SPD und Grüne kritisieren Schaukelpolitik des Sottrumer CDU-Vorstandes

Zunächst große Unterstützung für einen gemeinsamen Kandidaten Wolfgang Linne, dann der „Fallrückzieher ohne Torerfolg“: Die Suche nach einem eigenen Bewerber für das Amt des Sottrumer Samtgemeindeürgermeisters wurde für gescheitert erklärt, nachdem auch die Unterstützung für einen Kandidaten aus dem Rathaus mehrfach von den Christdemokraten abgelehnt wurde. Und nun doch: Unterstützung für den Einzelbewerber aus dem Rathaus! Damit stellt sich der Vorstand der Sottrumer CDU öffentlich gegen den Wunsch ihrer eigenen Parteibasis, die in zwei Abstimmungen eine Unterstützung der Kandidatur Herrn Bahrenburgs abgelehnt und mehrheitlich für einen externen Kandidaten gestimmt hat. Dabei waren sich a l l e Parteien noch vor Wochen und Tagen einig: Die begonnene Umstrukturierung im Sottrumer Rathaus muss nach dem sehr gelungenen Einstieg der ersten Samtgemeinderätin, Frau Wendt aus dem Landkreis Verden mit einem kompetenten Bewerber von außerhalb des Rathauses fortgesetzt werden! Und auch die Suche nach einem neuen Leiter der Finanzabteilung außerhalb des Rathauses war offenbar erfolgreich.
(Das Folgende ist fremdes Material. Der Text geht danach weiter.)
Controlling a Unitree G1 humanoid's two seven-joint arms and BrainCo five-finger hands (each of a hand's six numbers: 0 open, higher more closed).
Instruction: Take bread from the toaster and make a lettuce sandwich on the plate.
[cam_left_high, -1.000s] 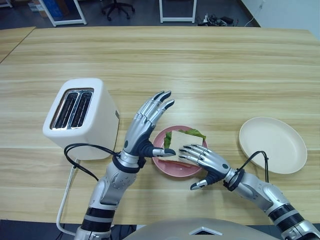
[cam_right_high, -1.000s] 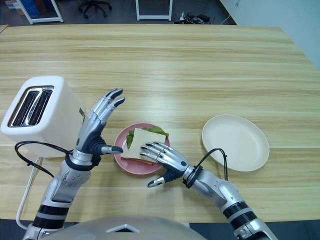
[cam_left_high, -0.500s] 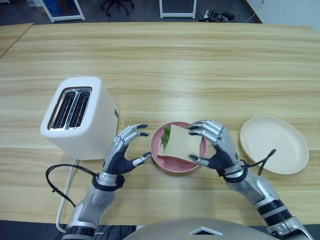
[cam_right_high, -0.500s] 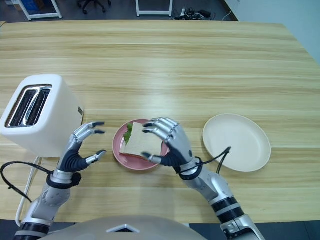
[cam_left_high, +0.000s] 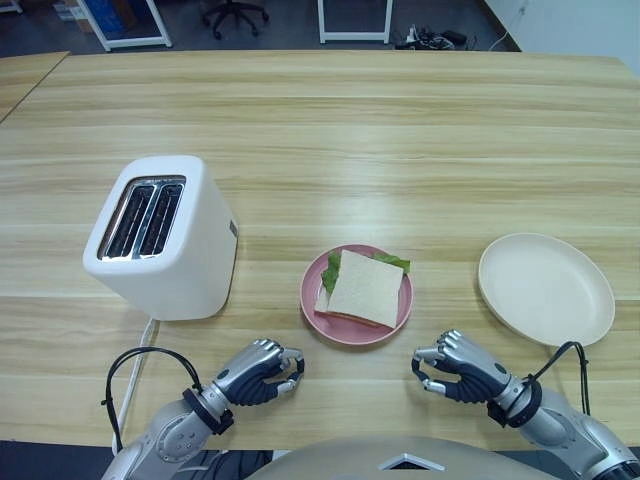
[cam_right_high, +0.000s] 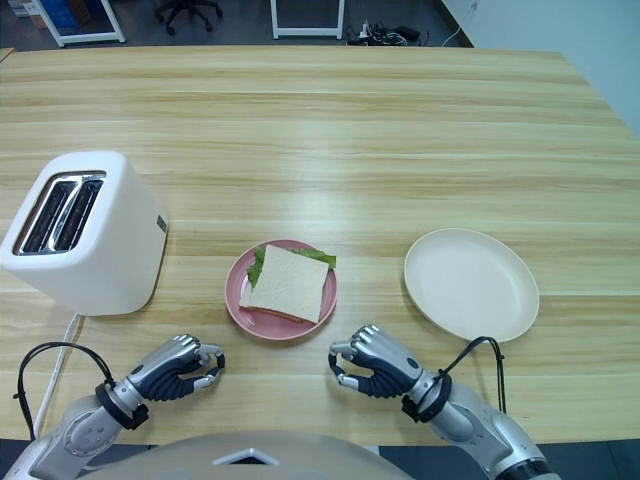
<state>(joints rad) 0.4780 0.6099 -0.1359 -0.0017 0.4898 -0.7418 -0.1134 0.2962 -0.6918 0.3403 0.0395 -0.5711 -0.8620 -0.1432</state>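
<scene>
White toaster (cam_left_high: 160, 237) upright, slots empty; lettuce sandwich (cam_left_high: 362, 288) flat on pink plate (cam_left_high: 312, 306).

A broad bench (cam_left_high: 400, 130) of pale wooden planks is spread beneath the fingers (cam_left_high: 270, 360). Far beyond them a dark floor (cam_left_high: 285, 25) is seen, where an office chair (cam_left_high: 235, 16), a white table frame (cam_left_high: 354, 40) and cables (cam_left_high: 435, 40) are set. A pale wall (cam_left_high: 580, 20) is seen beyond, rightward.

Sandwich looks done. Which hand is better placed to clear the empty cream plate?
Right, probably. The right hand, curled and empty, sits nearer the cream plate; the left hand lies beyond the pink plate and sandwich, so it would have to cross them.
</scene>
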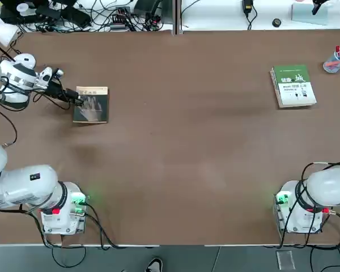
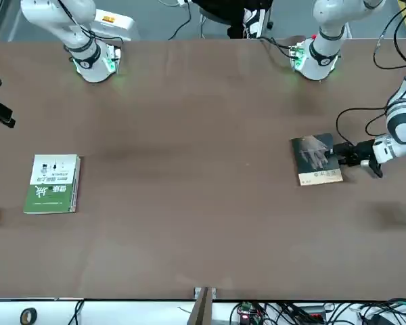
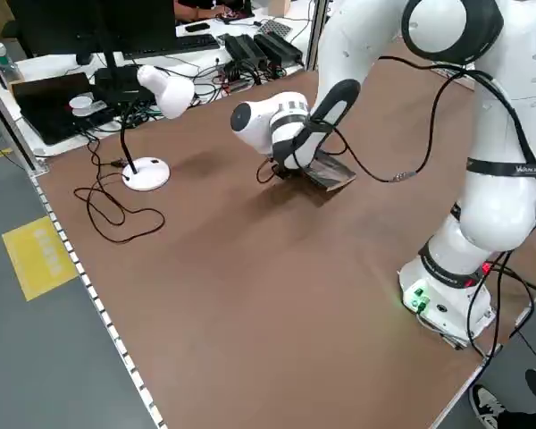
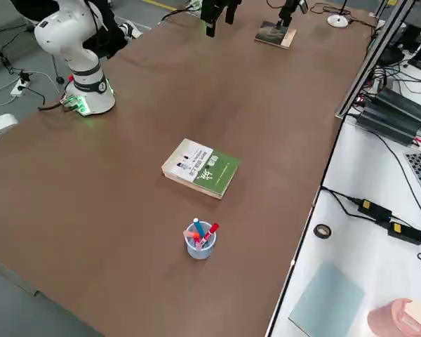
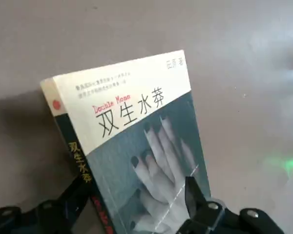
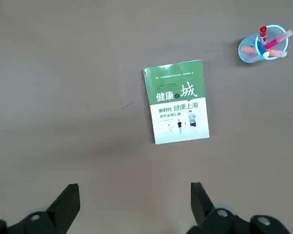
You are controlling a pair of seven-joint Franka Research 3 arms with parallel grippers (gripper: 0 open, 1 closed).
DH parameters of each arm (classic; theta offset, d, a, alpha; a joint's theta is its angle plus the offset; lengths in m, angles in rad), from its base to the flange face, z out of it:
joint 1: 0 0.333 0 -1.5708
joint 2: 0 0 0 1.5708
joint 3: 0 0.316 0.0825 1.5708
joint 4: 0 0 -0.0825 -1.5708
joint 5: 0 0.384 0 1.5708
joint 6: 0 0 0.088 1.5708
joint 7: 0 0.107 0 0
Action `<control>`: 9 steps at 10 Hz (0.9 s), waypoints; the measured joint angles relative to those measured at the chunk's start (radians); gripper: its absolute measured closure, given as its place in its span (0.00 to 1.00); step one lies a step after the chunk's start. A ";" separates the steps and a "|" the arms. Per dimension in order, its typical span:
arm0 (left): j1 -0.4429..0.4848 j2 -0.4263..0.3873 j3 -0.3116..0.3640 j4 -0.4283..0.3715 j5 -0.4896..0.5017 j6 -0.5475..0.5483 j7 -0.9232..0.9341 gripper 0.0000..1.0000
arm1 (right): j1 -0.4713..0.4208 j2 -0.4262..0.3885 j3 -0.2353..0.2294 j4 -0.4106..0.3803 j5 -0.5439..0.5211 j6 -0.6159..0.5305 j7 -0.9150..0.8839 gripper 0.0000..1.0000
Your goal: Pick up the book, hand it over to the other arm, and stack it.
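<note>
The book (image 1: 92, 105) lies on the brown table (image 1: 187, 141) at the far left, a dark cover with a pale hand and a light band of text (image 5: 136, 126). My left gripper (image 1: 79, 97) reaches in level from the book's left edge. Its jaws are open and straddle that edge, one finger (image 5: 195, 195) over the cover and the other (image 5: 75, 187) by the spine. From the front the book (image 2: 316, 159) meets the gripper (image 2: 338, 157) at its side. My right gripper (image 6: 134, 190) hangs open high over the table's right side, holding nothing.
A green-and-white book (image 1: 293, 86) lies flat at the far right, directly below the right wrist camera (image 6: 176, 101). A clear cup of pens (image 1: 335, 59) stands beyond it near the edge. A white desk lamp (image 3: 152, 134) and cables sit past the left end.
</note>
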State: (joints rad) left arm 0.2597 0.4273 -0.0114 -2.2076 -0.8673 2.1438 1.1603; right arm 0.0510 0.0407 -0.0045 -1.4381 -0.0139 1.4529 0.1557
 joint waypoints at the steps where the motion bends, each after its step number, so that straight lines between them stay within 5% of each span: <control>1: 0.000 0.002 0.000 0.004 0.000 0.000 0.000 0.18 | 0.000 0.000 0.000 0.000 0.000 0.000 0.000 0.00; 9: 0.000 0.023 0.000 0.026 0.000 0.000 0.002 0.54 | 0.000 0.000 0.000 0.000 0.000 0.000 0.000 0.00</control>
State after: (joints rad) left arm 0.2601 0.4502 -0.0118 -2.1819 -0.8673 2.1434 1.1619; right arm 0.0510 0.0407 -0.0045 -1.4381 -0.0139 1.4528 0.1556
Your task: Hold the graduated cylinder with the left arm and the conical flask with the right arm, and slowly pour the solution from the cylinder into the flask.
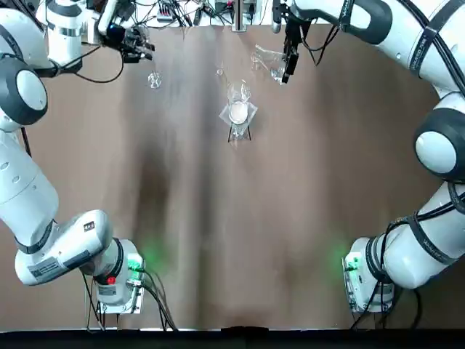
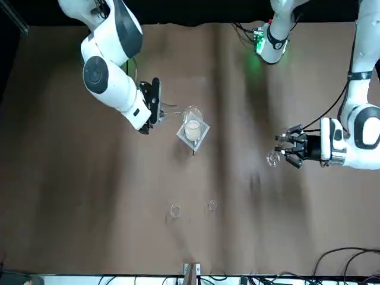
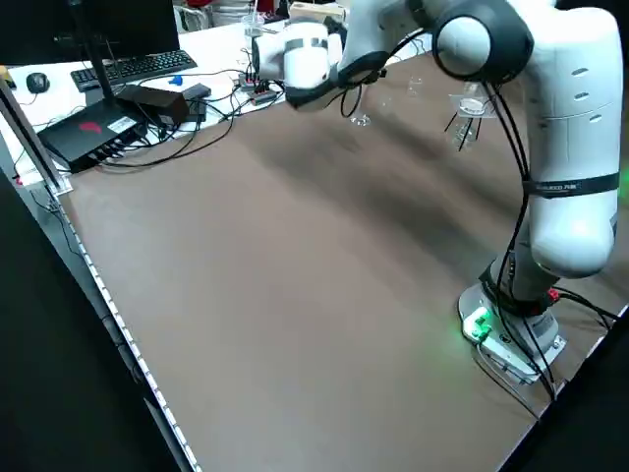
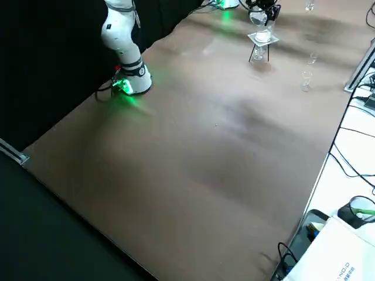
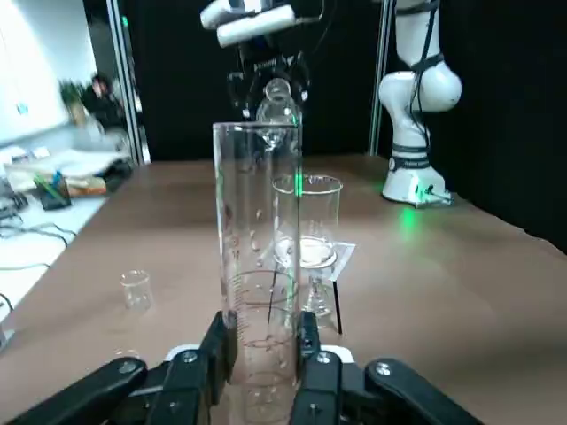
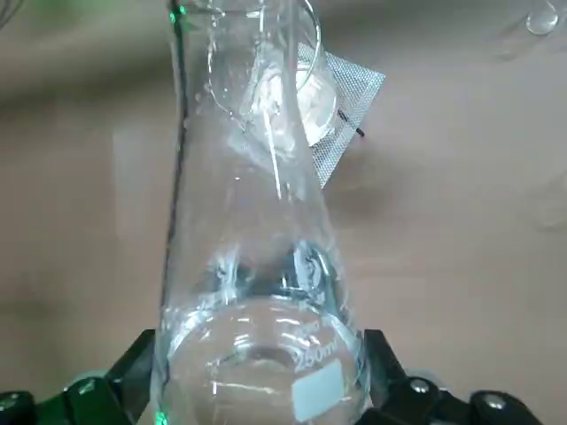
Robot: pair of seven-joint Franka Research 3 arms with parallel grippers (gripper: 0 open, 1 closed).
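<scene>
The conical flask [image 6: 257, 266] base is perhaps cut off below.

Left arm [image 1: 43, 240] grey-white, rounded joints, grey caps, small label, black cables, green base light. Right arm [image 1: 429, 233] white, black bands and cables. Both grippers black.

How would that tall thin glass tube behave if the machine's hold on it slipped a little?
The graduated cylinder is smooth clear glass, so it would probably slide easily between the left end effector fingers. It is tall and narrow, gripped near its bottom, so it seems apt to tip. Being thin glass, it would likely break on the table.
</scene>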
Es war und ist somit keine Frage, ob der Bewerber aus der Samtgemeinde Sottrum kommt, sondern nur, ob der neue Samtgemeindebürgermeister willens und in der Lage ist, die dringend notwendige Strukturreform im Rathaus zu schaffen, um nur beispielsweise endlich die dort in der Schublade liegenden 64! Haushaltsabschlüsse abzuarbeiten damit die Gemeinden endlich einen verlässlichen Überblick über ihre Vermögensverhältnisse erhalten sowie den hauptamtlichen und
den ehrenamtlichen Bürgermeistern nach vielen Jahren Entlastung erteilen zu können.


Nur der erfahrene Volljurist Nicolas Fricke, der auch über Verwaltungserfahrung verfügt, unterstützt von SPD und GRÜNEN bietet die Gewähr, dass die Samtgemeinde Sottrum eine Verwaltung vorhält, die eine hohe Kompetenz, Bürgerfreundlichkeit und ein zukunftsorientiertes Rathausteam gewährleistet, das die in vielen Bereichen liegenden Rückstände endlich aufarbeitet und den Mitgliedsgemeinden die notwendige Unterstützung gibt.